Forscher sagen, Desinformation könne eher eine „nukleare“ Wirkung haben als sich „viral“ zu verbreiten

Forscher sagen Desinformation koenne eher eine „nukleare Wirkung haben als

Wir sagen, dass etwas „viral wird“, weil wir dazu neigen, Gerüchte und Desinformation auf die gleiche Weise zu verbreiten wie eine Infektion. Doch heutzutage wäre es vielleicht genauer, von „nuklearen Katastrophen“ zu sprechen, so ein neues Papier, das Desinformation als eine Form einer Kernspaltungsreaktion modelliert.

Schon vor dem Zeitalter der sofortigen Datenübertragung lautete die allgemeine Weisheit: „Eine Lüge kann schon um die halbe Welt reisen, während die Wahrheit ihr noch die Stiefel anzieht.“ Das ist zwar ein markiges Epigramm, aber es hilft bei der Analyse des Phänomens nicht viel.
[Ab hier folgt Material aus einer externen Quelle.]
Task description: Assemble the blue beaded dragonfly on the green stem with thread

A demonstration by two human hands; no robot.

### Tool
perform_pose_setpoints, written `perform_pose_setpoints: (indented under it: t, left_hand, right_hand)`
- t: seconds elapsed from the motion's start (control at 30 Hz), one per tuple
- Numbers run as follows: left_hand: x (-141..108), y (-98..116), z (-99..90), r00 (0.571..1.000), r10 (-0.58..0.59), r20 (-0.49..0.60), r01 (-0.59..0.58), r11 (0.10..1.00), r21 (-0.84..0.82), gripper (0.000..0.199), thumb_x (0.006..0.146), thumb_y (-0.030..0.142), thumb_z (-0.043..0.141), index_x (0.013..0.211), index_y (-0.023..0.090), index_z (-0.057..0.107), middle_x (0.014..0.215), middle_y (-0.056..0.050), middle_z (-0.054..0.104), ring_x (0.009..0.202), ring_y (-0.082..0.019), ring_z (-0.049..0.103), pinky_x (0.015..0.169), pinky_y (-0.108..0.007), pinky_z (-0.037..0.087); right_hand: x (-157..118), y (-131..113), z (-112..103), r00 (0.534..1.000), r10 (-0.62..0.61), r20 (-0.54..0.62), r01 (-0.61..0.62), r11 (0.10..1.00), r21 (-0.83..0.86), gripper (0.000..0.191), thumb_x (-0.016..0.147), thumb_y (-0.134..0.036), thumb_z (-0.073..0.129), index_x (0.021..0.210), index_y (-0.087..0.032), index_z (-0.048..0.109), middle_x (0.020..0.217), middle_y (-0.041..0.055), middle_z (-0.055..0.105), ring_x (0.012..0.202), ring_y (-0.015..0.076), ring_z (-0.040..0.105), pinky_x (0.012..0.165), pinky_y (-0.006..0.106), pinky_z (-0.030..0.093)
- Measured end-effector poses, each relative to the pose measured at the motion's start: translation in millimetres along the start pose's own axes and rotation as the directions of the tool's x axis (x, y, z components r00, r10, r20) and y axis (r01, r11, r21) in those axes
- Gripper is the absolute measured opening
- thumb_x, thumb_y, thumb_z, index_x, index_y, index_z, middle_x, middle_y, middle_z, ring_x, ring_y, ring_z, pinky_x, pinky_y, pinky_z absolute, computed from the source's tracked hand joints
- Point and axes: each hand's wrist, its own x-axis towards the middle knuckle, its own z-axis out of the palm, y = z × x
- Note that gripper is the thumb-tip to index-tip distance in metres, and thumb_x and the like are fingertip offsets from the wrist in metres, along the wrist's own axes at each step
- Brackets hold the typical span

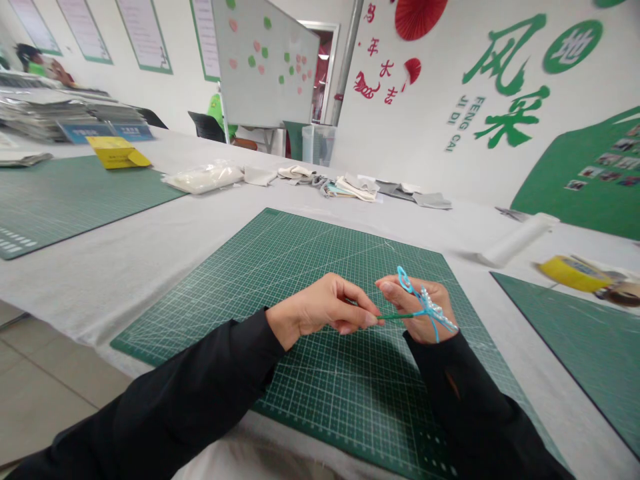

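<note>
My left hand reaches over the middle of a green cutting mat. Its thumb and fingertips pinch the end of a thin green stem. At the stem's right end sits a light blue wire ornament with looped ends and rows of white pearl-like beads, shaped somewhat like a bow or butterfly. My right hand is just behind the ornament, fingers loosely stretched toward the left. The ornament covers part of this hand, and whether the fingers touch it is unclear.
Another cutting mat lies right, near yellow tape and a white roll. Folded fabrics and a plastic bag lie across the back. A yellow card and stacked papers are left. A person sits far left.
</note>
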Motion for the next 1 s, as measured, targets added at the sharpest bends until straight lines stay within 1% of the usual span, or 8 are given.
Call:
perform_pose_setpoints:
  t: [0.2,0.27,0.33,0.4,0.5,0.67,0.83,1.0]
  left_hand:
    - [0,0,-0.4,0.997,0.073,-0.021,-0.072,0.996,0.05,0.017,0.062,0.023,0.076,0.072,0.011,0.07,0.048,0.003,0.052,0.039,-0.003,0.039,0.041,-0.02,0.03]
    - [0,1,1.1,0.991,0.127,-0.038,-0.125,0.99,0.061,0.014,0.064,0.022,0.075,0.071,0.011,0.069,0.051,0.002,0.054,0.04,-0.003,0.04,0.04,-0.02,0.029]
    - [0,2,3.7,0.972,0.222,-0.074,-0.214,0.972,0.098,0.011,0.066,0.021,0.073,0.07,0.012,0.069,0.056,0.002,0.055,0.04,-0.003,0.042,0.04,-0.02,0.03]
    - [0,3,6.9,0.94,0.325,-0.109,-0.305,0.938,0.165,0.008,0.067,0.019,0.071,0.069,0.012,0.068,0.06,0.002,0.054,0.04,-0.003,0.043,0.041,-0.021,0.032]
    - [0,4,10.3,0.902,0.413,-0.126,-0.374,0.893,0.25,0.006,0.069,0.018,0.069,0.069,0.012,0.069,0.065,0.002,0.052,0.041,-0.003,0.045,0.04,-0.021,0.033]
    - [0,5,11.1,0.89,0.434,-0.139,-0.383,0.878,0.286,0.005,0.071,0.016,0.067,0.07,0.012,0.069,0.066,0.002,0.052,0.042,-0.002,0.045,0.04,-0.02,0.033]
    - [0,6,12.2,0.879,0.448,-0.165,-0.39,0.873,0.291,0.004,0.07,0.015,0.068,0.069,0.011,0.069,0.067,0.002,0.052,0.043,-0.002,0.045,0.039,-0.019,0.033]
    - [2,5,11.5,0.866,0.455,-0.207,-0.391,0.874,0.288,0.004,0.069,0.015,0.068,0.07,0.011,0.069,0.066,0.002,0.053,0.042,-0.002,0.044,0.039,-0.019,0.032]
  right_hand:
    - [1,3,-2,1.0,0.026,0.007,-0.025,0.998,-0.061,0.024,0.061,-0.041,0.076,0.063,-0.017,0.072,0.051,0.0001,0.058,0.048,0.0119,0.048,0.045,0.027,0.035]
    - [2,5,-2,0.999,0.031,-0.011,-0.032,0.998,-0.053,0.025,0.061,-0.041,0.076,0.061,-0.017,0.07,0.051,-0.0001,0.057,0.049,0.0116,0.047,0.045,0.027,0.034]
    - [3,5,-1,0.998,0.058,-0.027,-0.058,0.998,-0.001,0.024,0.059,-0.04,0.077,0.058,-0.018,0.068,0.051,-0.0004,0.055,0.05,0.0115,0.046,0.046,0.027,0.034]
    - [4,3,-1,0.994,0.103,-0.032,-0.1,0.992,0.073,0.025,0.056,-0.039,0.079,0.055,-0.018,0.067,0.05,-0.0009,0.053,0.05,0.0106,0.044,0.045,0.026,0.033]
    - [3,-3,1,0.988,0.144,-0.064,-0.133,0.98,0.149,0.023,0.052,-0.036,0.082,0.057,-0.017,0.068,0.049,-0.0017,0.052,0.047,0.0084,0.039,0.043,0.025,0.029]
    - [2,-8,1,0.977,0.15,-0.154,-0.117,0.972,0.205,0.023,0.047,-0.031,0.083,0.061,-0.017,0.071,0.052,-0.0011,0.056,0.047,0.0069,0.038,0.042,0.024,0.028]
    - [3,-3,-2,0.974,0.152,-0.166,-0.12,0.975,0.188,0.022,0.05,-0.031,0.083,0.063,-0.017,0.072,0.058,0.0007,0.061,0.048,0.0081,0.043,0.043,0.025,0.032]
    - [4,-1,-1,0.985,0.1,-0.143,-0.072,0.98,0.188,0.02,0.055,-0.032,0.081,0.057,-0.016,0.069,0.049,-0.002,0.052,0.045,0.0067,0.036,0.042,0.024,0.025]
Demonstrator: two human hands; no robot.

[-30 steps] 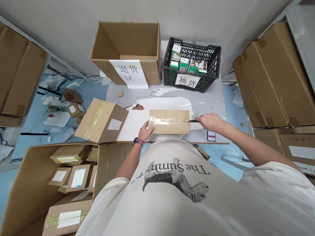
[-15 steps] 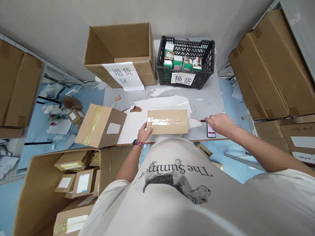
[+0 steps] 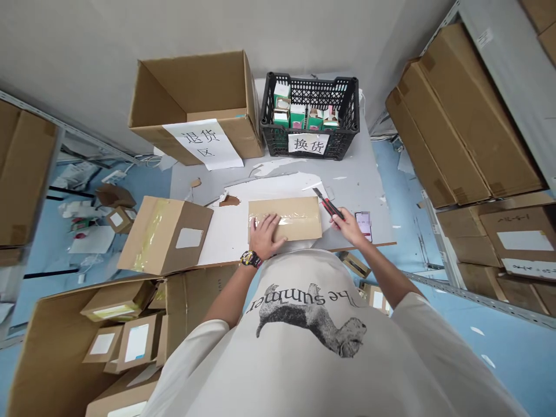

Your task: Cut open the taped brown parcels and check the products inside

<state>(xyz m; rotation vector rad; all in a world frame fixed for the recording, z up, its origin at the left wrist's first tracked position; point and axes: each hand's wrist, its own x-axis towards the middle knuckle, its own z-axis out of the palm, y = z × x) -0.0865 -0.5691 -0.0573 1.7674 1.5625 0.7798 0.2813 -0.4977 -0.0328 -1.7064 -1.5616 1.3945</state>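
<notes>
Resting on the long brown cardboard box [image 3: 304, 219] with shiny clear tape, the left hand [image 3: 265, 237] has its fingers spread a little. I see the right hand [image 3: 348, 227] just beside the box, its fingers wrapped around a red and black knife [image 3: 330, 205]. The box lies on the grey and white desk [image 3: 356, 179], near the front edge.

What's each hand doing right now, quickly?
Left hand: open, laid on top of the small box.
Right hand: closed, holding the cutter.
</notes>
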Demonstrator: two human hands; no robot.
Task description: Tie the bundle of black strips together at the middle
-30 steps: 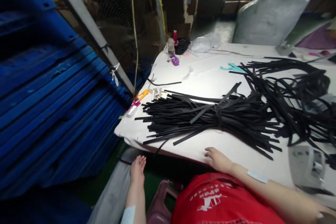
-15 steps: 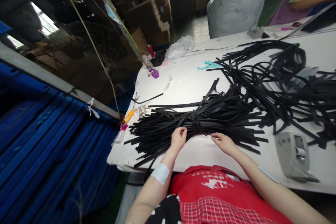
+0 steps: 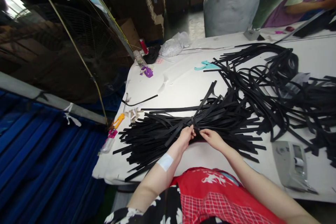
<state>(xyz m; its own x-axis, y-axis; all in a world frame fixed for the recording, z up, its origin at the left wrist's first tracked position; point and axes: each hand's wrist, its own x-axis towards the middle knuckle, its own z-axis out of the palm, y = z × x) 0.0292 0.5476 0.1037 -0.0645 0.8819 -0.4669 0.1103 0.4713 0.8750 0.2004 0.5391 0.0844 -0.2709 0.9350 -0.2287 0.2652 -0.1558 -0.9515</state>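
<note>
A: Where's the black strip bundle?
B: On the worktop, long ways by the near edge, w/ its L end close to the near-L corner. A dark tie goes round its mid.

A: What's the L hand up to?
B: Its fingers are bent in & pressed together, right at the tie. Too small to tell what's in them.

A: And the R hand?
B: Thumb & finger are pinched shut just beside the tie, on its R side. Can't tell what bit they nip. Both hands are close, but apart.

A: What else is about?
B: Lots of loose black strips in a mess, R of the bundle. A gray box w/ clear wrap sits by the near edge, to the R. A light blue thing is past the bundle, next to the loose strips. An orange tool is at the L edge. A purple thing & a red bottle are by the far-L corner.

A: Anyone else?
B: Yep, a person past the far edge, on the R.
</note>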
Wir greifen oft auf natürliche Prozesse zurück, um darzustellen, wie Menschen als Gruppen agieren. Große Menschenmengen und Verkehr verhalten sich physisch wie Flüssigkeiten und werden oft genau als solche modelliert. Unser Verhalten wird von anderen Regeln bestimmt, und wenn es um die Verbreitung von Gerüchten geht, ist die Verbreitung von Krankheiten ein intuitives Analogon. Menschen fungieren eher als Überträger einer Lüge als eines Virus, und die Ergebnisse liefern viele Erkenntnisse darüber, wie es funktioniert und wie man es stoppen kann.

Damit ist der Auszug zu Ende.